He let out a laugh that echoed into the silent night. I immediately shushed him and he regained composure before continuing. “Gabe, you told me they would heal her. About a week ago, I brought her some tea and put the leaves in the cup. It’s because of you she’s alive. I came to thank you.”

I looked him for a moment, in disbelief of what he had just said. “Kaine,” I said slowly, staring him in the eye, “I only told you that the leaves resembled those with healing abilities. I wasn’t sure. I told you I would--,”

“Ask around and tell me later, I know.” He sounded annoyed, now. “But I couldn’t wait that long. I didn’t want to lose my mother, Gabe. Besides, when have you ever been wrong?”

I sighed. He was right. From the moment I saw those leaves, I had an unexplainable sense they were powerful. And I knew Miss Thatcher’s daughter had been dealing with a sickness similar to that of Kaine’s mother. But I never suggested he take the leaves and feed them to his mother. “I’m happy for you, my friend. But shouldn’t you be home with your mother now? She needs you.”

He shook his head. “No, she’s asleep for the night. I came so we could celebrate. Come on! The night is ours.” He backed away from my window in order for me to crawl out and meet him outside.

How I wanted to share in his happiness. But I had the journey with Lord Cornelius the very next morning. I was torn. “I’m sorry but I can’t. Tomorrow I have to--,”

“Please, Gabe. I want to share this night with my best friend. Who better?”

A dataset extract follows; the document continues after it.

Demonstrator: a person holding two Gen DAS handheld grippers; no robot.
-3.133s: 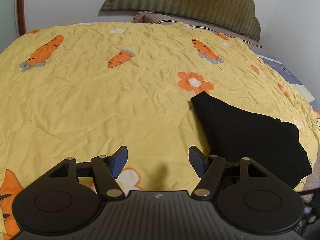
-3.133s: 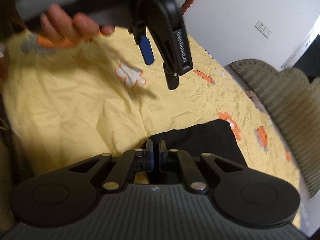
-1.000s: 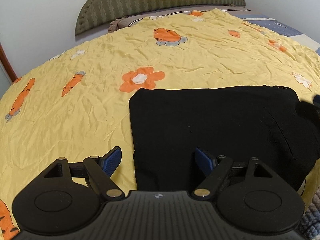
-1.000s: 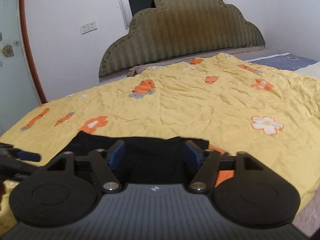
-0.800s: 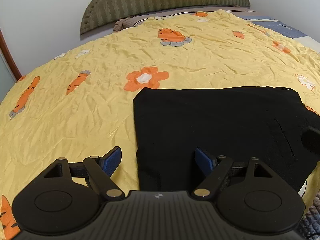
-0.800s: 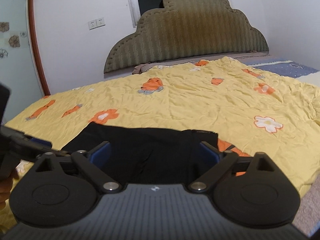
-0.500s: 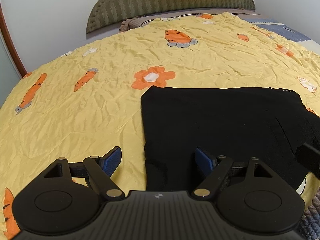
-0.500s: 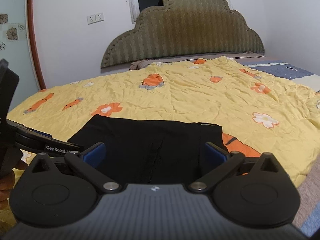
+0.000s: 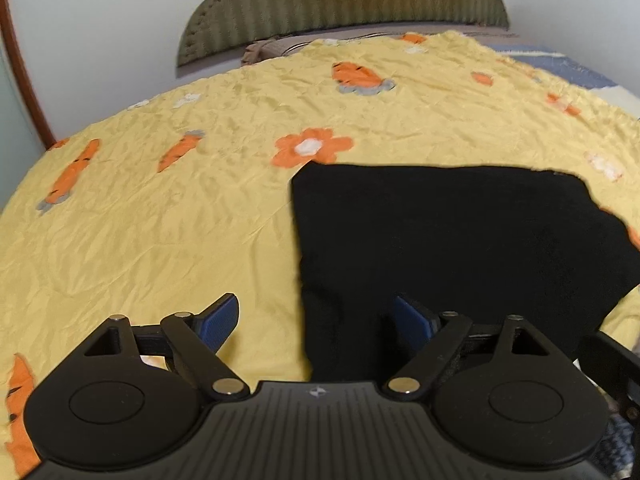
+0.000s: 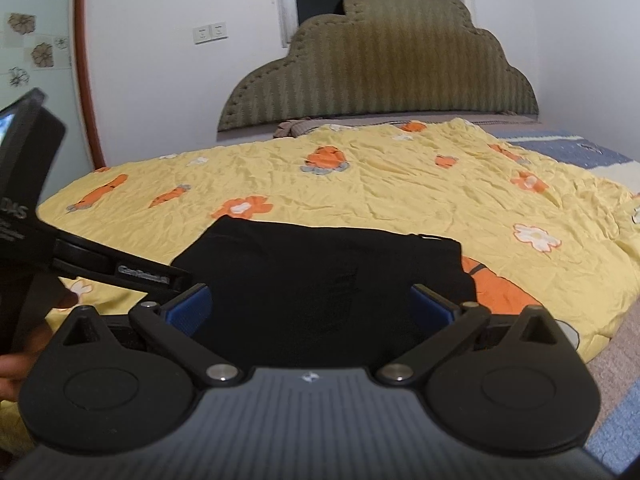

A few hours wouldn’t hurt.

The silent night enveloped the sleeping town. Kaine and I walked side by side down a narrow path that lead to the center of the town. He would pass the time by idly kicking at the loose stones in the dirt. My head was swimming. As the glow of the dimly-lit town brightened, I couldn’t help but to wonder if this night was more than just a dream. It seemed too fantastical, too unimaginable, to be real. And yet, the pain in my stomach told me otherwise.

It seemed an eternity passed before I could hear the shouts of men from the inns, the clink of glass at the taverns and the faintest sound of music amidst the commotion. In a blur of color and light, the street came alive before my eyes. I had lost myself in thought while walking along the path. The smell of ale and horses quickly revived me. The many buildings that lined the broad street seemed to stretch on into the horizon. Two or three men would stumble out of each teeming business, shouting and cursing before finally taking to their horses or disappearing into the quiet alleyways that ran alongside the street.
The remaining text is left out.